Entre fines de 2025 y comienzos de 2026, la empresa completó la movilización de equipos de perforación diamantina (a cargo de Conosur Drilling), personal técnico y contratistas especializados, dando inicio a una campaña que representa el mayor desembolso de capital exploratorio privado extranjero registrado hasta el momento en MDMO. Según lo informado por la compañía en sus comunicados corporativos, alrededor de US$5 millones fueron asignados específicamente a El Perdido para esta primera fase, incluyendo obras de acceso, logística de campo y la campaña inicial de perforación. El financiamiento proviene de colocaciones privadas realizadas por Kobrea en los mercados de capitales, con un destino claramente exploratorio.
Propiedades bajo análisis
Kobrea estructuró su desembarco en el distrito a través de un acuerdo estratégico con la firma local Agaucu, que le otorga derechos sobre siete proyectos en MDMO: Sofi, El Perdido, Mantos de Cobre, Cuprum, Elena, Verónica y El Destino. En el marco de ese acuerdo, la compañía puede avanzar en la exploración de estos activos con opción de consolidar participaciones, articulando un enfoque de exploración integrada a escala distrital. El Perdido fue definido como el proyecto prioritario, concentrando la mayor parte del capital y de los esfuerzos técnicos en esta etapa.
El esquema permite además optimizar el uso de los fondos levantados, aplicando estudios geológicos y geofísicos de manera transversal en varios proyectos del portafolio -como magnetometría aerotransportada y análisis de teledetección- mientras se focaliza la perforación en el objetivo más avanzado del distrito.
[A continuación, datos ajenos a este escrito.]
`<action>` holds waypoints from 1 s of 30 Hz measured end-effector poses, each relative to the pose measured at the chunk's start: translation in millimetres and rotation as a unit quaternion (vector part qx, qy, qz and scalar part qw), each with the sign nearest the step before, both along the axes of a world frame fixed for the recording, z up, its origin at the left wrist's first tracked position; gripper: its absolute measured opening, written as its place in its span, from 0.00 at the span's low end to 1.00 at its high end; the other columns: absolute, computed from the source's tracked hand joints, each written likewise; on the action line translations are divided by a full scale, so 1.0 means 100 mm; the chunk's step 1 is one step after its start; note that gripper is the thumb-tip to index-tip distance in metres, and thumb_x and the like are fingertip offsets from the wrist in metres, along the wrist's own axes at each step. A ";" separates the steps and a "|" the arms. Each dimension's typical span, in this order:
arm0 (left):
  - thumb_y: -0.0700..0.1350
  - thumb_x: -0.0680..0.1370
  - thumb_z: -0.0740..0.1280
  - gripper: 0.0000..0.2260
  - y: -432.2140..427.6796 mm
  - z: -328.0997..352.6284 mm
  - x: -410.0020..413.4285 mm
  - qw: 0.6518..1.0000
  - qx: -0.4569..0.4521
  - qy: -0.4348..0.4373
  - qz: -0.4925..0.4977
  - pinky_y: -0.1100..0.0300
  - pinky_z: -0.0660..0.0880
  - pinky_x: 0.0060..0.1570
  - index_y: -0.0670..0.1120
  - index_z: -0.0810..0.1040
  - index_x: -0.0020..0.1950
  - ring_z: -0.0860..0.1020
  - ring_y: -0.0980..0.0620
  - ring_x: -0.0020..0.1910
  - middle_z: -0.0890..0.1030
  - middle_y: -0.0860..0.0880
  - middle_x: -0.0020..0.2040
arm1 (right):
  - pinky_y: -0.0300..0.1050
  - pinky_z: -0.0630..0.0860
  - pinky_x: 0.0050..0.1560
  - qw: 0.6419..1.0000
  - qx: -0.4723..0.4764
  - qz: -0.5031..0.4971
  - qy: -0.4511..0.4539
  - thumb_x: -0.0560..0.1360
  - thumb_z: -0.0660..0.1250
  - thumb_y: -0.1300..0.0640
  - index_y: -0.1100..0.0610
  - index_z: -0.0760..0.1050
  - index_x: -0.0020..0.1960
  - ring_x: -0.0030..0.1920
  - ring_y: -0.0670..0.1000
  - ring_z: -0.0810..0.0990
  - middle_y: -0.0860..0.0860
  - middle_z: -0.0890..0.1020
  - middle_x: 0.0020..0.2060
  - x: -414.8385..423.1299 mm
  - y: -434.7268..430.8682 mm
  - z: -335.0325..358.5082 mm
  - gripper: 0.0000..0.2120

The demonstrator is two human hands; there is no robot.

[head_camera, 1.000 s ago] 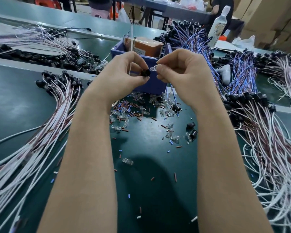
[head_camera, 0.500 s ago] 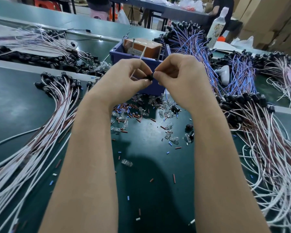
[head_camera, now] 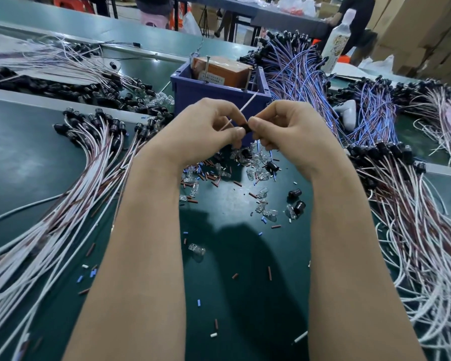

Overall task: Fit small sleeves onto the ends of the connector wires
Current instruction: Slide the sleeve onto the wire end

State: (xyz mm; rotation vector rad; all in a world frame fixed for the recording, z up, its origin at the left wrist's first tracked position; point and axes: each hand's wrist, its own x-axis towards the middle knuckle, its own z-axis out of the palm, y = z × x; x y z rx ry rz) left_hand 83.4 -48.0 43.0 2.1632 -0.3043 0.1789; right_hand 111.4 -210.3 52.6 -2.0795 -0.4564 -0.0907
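Observation:
My left hand point(head_camera: 206, 131) and my right hand point(head_camera: 287, 131) meet above the green table, fingertips together. Between them sits a small black connector point(head_camera: 246, 127), pinched from both sides. A thin white wire point(head_camera: 241, 109) runs up and to the right from my left fingers. Below the hands lie loose clear bulbs point(head_camera: 262, 192), black caps point(head_camera: 294, 194) and short brown and blue sleeve pieces point(head_camera: 214, 178) scattered on the mat.
A blue bin point(head_camera: 219, 95) with an orange box stands just behind my hands. Bundles of white and brown wires with black connectors lie at the left point(head_camera: 71, 183) and right point(head_camera: 414, 217). Blue wires point(head_camera: 302, 74) pile at the back. A white bottle point(head_camera: 337, 43) stands far right.
The clear piece seen between my fingertips earlier is now out of sight. My hands have closed together on the black connector and dropped slightly lower.

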 end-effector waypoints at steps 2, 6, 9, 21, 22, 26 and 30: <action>0.43 0.78 0.67 0.03 -0.01 -0.01 0.00 1.000 0.006 -0.006 0.006 0.50 0.77 0.53 0.49 0.80 0.48 0.82 0.47 0.44 0.84 0.52 0.37 | 0.36 0.75 0.33 0.999 0.032 0.004 0.016 0.75 0.69 0.60 0.55 0.76 0.38 0.28 0.42 0.75 0.49 0.80 0.29 0.01 0.01 -0.04 0.07; 0.43 0.78 0.67 0.03 0.01 -0.01 0.00 0.999 0.016 -0.015 0.029 0.48 0.77 0.53 0.47 0.81 0.48 0.82 0.46 0.45 0.84 0.50 0.38 | 0.34 0.72 0.33 0.987 0.144 0.007 0.067 0.76 0.68 0.61 0.57 0.76 0.39 0.28 0.43 0.74 0.52 0.79 0.31 0.01 0.10 -0.12 0.07; 0.42 0.77 0.67 0.03 0.01 0.03 0.01 0.998 -0.012 -0.030 0.058 0.50 0.77 0.54 0.47 0.81 0.48 0.83 0.49 0.44 0.84 0.50 0.38 | 0.34 0.73 0.33 0.979 0.194 -0.008 0.054 0.76 0.67 0.61 0.60 0.78 0.42 0.28 0.43 0.74 0.53 0.79 0.31 -0.01 0.21 -0.11 0.05; 0.48 0.80 0.63 0.08 0.19 0.12 0.11 0.829 -0.521 0.052 0.198 0.61 0.66 0.41 0.50 0.75 0.41 0.80 0.63 0.36 0.82 0.58 0.32 | 0.50 0.81 0.40 0.956 -0.230 0.183 -0.011 0.74 0.64 0.65 0.50 0.77 0.45 0.32 0.49 0.83 0.49 0.81 0.34 -0.38 0.31 0.32 0.10; 0.49 0.80 0.62 0.08 0.20 0.10 0.12 0.815 -0.541 0.066 0.194 0.62 0.66 0.41 0.50 0.75 0.43 0.80 0.64 0.36 0.82 0.58 0.31 | 0.51 0.81 0.40 0.955 -0.238 0.177 -0.009 0.74 0.63 0.65 0.51 0.78 0.46 0.33 0.49 0.83 0.50 0.82 0.34 -0.37 0.30 0.31 0.11; 0.50 0.80 0.61 0.06 0.23 0.00 0.15 0.756 -0.616 0.115 0.188 0.62 0.67 0.41 0.51 0.74 0.53 0.79 0.65 0.38 0.81 0.58 0.32 | 0.54 0.81 0.43 0.965 -0.206 0.159 0.025 0.74 0.61 0.68 0.50 0.80 0.49 0.33 0.48 0.81 0.53 0.82 0.37 -0.35 0.19 0.32 0.15; 0.48 0.81 0.60 0.08 0.21 -0.08 0.17 0.679 -0.695 0.153 0.181 0.62 0.68 0.48 0.49 0.75 0.44 0.78 0.61 0.41 0.80 0.57 0.29 | 0.50 0.80 0.42 0.944 -0.252 0.211 0.023 0.73 0.62 0.68 0.44 0.77 0.56 0.36 0.53 0.80 0.51 0.82 0.45 -0.37 0.21 0.30 0.22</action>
Otros proyectos, como El Destino, forman parte de la estrategia de mediano plazo y cuentan con presupuestos y cronogramas diferenciados.
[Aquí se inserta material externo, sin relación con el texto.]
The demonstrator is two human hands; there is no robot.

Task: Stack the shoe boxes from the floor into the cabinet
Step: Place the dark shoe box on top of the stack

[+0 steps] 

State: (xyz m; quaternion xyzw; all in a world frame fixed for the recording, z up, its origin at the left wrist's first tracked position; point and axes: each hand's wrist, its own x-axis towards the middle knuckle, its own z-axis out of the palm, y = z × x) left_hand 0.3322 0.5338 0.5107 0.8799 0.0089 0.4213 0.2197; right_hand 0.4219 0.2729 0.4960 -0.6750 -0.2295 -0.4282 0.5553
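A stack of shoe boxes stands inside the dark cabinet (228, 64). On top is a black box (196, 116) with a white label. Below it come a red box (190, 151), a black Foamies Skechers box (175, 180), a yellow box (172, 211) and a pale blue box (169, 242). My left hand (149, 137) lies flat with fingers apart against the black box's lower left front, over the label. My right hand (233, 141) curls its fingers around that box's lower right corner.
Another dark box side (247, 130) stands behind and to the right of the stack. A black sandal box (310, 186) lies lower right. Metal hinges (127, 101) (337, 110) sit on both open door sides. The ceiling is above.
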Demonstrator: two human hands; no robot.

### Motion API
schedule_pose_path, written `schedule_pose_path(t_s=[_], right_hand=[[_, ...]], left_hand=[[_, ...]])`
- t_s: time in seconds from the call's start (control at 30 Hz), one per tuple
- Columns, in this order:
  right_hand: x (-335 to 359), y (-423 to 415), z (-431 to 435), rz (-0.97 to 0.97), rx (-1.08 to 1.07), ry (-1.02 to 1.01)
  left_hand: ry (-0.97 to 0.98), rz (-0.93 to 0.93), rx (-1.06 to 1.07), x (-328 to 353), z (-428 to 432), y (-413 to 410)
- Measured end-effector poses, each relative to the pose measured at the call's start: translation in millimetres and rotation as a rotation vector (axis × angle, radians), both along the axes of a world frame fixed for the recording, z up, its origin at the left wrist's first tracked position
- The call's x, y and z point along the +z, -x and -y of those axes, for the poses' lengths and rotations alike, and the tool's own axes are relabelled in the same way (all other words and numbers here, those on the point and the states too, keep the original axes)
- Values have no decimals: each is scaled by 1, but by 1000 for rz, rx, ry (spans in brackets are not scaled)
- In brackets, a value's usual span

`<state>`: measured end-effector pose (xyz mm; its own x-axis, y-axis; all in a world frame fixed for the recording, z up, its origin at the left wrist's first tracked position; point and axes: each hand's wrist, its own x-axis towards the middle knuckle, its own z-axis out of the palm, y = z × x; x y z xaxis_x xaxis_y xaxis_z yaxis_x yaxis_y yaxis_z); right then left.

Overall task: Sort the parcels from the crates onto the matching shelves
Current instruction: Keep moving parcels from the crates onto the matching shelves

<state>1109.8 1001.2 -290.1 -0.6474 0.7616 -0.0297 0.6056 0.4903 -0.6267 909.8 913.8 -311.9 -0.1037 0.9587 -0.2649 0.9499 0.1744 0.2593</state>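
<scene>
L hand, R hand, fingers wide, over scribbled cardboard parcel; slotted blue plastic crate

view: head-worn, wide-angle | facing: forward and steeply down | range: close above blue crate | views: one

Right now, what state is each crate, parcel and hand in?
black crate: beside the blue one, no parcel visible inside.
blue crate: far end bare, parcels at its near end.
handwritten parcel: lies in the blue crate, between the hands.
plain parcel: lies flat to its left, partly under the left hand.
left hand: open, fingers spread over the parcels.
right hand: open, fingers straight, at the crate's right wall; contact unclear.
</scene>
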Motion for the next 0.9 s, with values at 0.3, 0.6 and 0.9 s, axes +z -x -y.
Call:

Más allá de los resultados geológicos que arrojen los sondajes, el inicio de la perforación en El Perdido tiene un valor estratégico propio. El proyecto se consolida como el caso testigo de MDMO, tanto desde el punto de vista técnico como financiero. La llegada de una junior canadiense con capital privado internacional, foco en cobre y una estrategia de exploración de riesgo introduce una señal concreta para el mercado: Mendoza vuelve a posicionarse en el radar del capital exploratorio global, en un contexto donde el cobre se consolida como mineral crítico para la transición energética.
En ese marco, El Perdido no solo abre una nueva etapa para su propio desarrollo, sino que también pone a prueba el esquema institucional, ambiental y técnico diseñado por la provincia para habilitar exploración avanzada. Los sondajes que hoy se inician representan, en ese sentido, el primer examen real de MDMO como plataforma para el desarrollo minero de largo plazo en Mendoza.